Sunday, April 26, 2009

Technology in the Grammar Class

By Tamara Jones

ESL Instructor, SHAPE Language Center, Belgium

When I lived in the USA, I had the pleasure of working at an intensive English program that embraces cutting edge technology. The department even has its own tech-guru to train teachers in the latest technological tools at their disposal.

Technology Heaven

Now, I don’t consider myself particularly tech savvy (I have to draw little pictures of the buttons I should press to make things happen), but I loved the way technology kept me better organized and made my life easier than before. For example, once I finally (after several semesters) mastered a new grade book program, I was able to spit out midterm and final grades in a fraction of the time with far fewer mistakes.

It was also at this time that I became a PowerPoint addict. The ability to create a lesson and then use it again and again in other lessons won me over! Even now, I am constantly looking back through PowerPoint lessons that are years old and copying and pasting slides into new presentations. You could say that I have been in tech heaven!

Technology Purgatory
Technology comes more slowly to some schools than others, however. The school at which I teach now is on the opposite end of the technological spectrum. We recently got TVs in all the classrooms and the teachers share one computer in the workroom that has internet access.

I am not complaining, mind you, I know there are many more challenging situations that teachers face all over the world. That said, it has been a slightly difficult adjustment. It’s kind of like a tech purgatory in that it’s nothing to complain about, but I sure do miss my ready-made class websites and internet access in the classroom.

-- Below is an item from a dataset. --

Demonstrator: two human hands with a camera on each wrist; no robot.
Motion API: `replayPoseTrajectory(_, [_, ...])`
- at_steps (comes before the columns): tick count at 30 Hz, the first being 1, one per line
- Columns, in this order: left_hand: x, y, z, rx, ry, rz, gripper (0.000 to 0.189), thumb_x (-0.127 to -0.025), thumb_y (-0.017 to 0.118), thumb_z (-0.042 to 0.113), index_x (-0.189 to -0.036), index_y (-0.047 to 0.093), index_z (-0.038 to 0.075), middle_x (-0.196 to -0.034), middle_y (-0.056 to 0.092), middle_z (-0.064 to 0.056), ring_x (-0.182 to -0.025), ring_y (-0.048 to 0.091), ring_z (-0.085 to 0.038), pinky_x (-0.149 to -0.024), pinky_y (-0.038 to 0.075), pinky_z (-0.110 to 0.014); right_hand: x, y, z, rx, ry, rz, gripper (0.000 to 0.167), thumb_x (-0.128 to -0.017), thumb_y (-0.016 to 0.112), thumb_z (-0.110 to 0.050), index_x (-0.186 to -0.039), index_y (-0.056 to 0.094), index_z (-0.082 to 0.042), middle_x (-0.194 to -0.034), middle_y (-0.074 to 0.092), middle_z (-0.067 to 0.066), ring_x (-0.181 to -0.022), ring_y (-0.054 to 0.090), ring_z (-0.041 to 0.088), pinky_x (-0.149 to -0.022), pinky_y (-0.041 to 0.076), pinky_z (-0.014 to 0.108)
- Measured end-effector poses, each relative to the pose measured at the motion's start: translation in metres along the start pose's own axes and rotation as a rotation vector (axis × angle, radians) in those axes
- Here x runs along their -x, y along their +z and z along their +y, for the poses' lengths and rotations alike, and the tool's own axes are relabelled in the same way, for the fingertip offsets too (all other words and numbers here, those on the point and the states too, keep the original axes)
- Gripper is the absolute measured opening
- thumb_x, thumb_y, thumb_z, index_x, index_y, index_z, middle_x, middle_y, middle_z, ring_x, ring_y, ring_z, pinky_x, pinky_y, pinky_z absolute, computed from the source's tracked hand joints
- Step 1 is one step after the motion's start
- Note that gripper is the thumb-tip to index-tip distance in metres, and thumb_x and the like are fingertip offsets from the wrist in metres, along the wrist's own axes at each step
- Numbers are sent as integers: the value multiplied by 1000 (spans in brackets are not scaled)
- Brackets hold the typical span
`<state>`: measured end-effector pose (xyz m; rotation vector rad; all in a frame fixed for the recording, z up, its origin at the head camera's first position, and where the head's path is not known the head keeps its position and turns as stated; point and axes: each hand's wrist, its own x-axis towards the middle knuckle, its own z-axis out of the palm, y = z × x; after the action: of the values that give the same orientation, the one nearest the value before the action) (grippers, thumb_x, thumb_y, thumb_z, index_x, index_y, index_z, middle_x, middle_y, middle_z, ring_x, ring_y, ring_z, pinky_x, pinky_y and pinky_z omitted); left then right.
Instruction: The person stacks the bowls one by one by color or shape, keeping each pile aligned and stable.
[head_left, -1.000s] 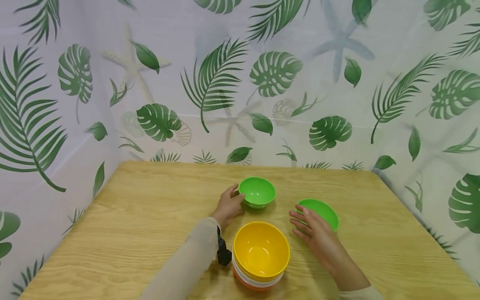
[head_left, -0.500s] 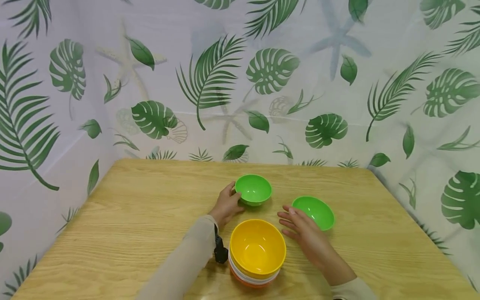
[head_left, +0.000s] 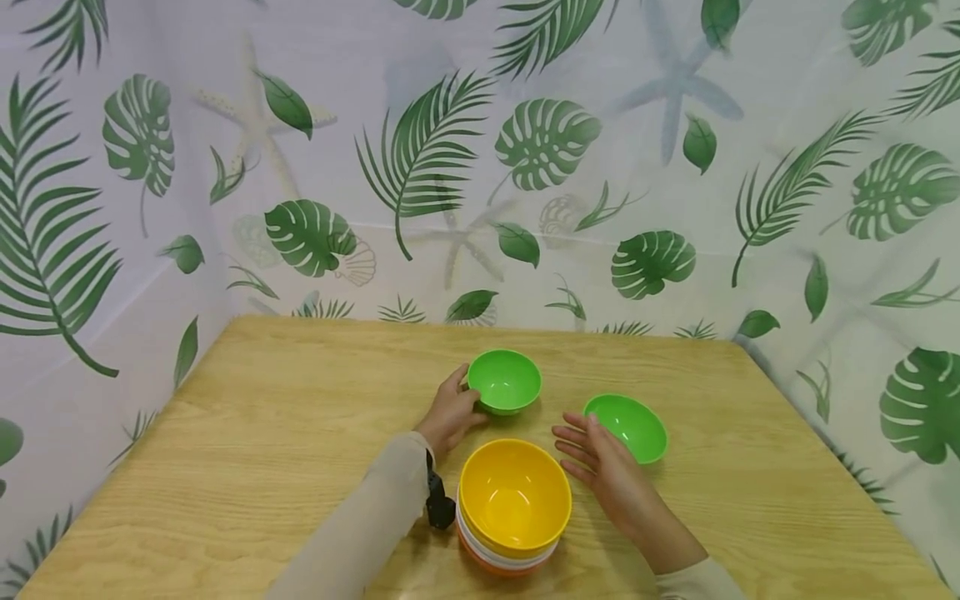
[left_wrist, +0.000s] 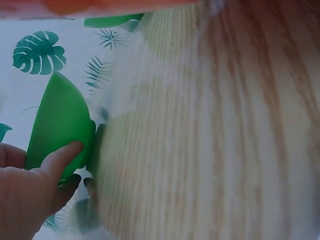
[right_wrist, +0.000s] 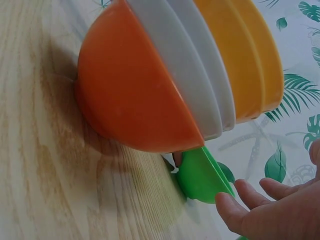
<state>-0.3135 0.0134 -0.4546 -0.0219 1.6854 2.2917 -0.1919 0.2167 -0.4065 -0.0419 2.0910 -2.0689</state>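
Note:
My left hand [head_left: 452, 414] grips the near left side of a green bowl [head_left: 504, 382] at the back middle of the table. In the left wrist view the thumb presses on the wall of this green bowl [left_wrist: 62, 120], while other fingers reach behind and under it. My right hand [head_left: 600, 462] is held with its fingers spread, just left of and partly in front of a second green bowl [head_left: 636, 431]. It holds nothing. Between my forearms stands a stack of nested bowls: yellow bowls [right_wrist: 240, 55] on top, white bowls [right_wrist: 187, 65] below, an orange bowl [right_wrist: 130, 85] at the bottom.
The wooden table [head_left: 300, 400] runs back to a leaf-patterned sheet [head_left: 450, 167] that hangs behind and along both sides. A black wrist camera [head_left: 440, 502] on my left wrist sits close beside the stack.
The right hand has drifted slightly left, away from the second green bowl. The left hand stays on its bowl, and the stack stands still. The head view has shifted a little.

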Motion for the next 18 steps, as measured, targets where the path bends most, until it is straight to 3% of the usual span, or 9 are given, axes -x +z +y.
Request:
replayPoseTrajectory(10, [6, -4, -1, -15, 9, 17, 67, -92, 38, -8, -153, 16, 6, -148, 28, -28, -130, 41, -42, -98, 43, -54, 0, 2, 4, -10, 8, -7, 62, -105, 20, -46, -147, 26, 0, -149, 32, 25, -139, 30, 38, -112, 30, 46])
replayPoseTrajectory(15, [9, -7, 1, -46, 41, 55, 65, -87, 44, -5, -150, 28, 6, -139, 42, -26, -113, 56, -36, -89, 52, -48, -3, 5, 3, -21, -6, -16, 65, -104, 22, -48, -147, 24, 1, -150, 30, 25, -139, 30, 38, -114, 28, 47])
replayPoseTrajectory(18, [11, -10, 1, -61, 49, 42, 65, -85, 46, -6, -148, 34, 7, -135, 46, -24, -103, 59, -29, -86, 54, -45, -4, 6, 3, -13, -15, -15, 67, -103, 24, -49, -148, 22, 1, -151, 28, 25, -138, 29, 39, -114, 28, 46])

Technology = Good Teaching?
This new situation has challenged my thinking about what it means to teach with technology. Was I a better teacher when I had access to the internet in my classroom? Do students care whether or not I prepare PowerPoint presentations, or is writing on the board enough? After 8 months of teaching English and learning French here, I can comfortably say that, while technology does not make us better teachers, it does make work easier for us and learning easier for the students.

Recently, my French teacher started showing her lessons (simply word documents) on the TV as well. Although they are exactly the same as what is written on the paper directly in front of us, I find looking at the TV screen easier. I feel more connected with the teacher and the other students when my head is not buried in a book, and it is infinitely easier to follow along when she is pointing at the screen and describing a grammar point than when she is holding up a paper and pointing at something. Being a student, in this case, has actually confirmed my intuitions about technology and teaching: it is an invaluable tool for teachers and students.

Technology = Good Teachers’ Materials
So, if so many teachers and students agree that technology is such a useful tool, why am I still burning the midnight oil creating PowerPoint presentations to accompany many of my texts? Why do I have to lug books home to scan their pages into my presentations so that my Beginner students know exactly what I mean by the “Grammar Spot blue box”? Why can’t every author follow Betty Azar’s example and provide interesting and clear PowerPoint presentations with her texts?

It would be SO nice if I could just plug a few of my own slides into a ready-to-go presentation and not spend hours hidden behind my battered, old Dell. Until the day that PowerPoint lessons automatically accompany Teacher’s Manuals and text websites full of interactive practice are available to students, I will continue to do it on my own.